WHAT THE TASK REQUIRES:
Your answer should be one number, the count of lines in the listing below containing the word "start".

DATA SECTION:

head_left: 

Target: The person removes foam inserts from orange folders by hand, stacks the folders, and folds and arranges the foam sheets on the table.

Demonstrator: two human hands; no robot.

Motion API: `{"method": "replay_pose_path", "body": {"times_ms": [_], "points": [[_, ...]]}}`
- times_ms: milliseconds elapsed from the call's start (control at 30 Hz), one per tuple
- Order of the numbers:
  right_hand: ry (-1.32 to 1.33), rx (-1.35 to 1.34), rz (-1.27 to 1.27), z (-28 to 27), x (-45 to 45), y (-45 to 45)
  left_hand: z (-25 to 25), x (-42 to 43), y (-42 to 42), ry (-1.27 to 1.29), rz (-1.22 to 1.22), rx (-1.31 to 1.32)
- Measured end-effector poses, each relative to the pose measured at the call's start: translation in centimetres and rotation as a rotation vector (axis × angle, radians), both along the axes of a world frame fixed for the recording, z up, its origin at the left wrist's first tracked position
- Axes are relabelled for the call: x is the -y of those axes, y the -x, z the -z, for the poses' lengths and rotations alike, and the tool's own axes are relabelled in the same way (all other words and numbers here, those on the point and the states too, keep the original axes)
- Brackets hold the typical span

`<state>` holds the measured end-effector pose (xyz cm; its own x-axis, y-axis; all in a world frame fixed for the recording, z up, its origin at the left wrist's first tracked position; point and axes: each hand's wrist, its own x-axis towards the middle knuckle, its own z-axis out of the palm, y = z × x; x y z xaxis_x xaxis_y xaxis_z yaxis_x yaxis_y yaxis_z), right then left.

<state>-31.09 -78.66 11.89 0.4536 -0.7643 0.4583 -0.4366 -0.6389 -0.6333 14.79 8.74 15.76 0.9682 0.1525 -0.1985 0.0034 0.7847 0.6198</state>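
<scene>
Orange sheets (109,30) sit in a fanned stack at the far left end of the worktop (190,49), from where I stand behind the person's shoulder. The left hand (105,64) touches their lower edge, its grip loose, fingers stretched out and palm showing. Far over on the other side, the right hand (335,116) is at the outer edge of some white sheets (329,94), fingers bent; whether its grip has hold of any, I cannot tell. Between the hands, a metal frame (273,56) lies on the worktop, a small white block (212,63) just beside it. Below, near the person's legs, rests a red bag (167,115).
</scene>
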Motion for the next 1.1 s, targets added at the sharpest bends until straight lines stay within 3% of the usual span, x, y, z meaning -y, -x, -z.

WRITTEN RESPONSE:
2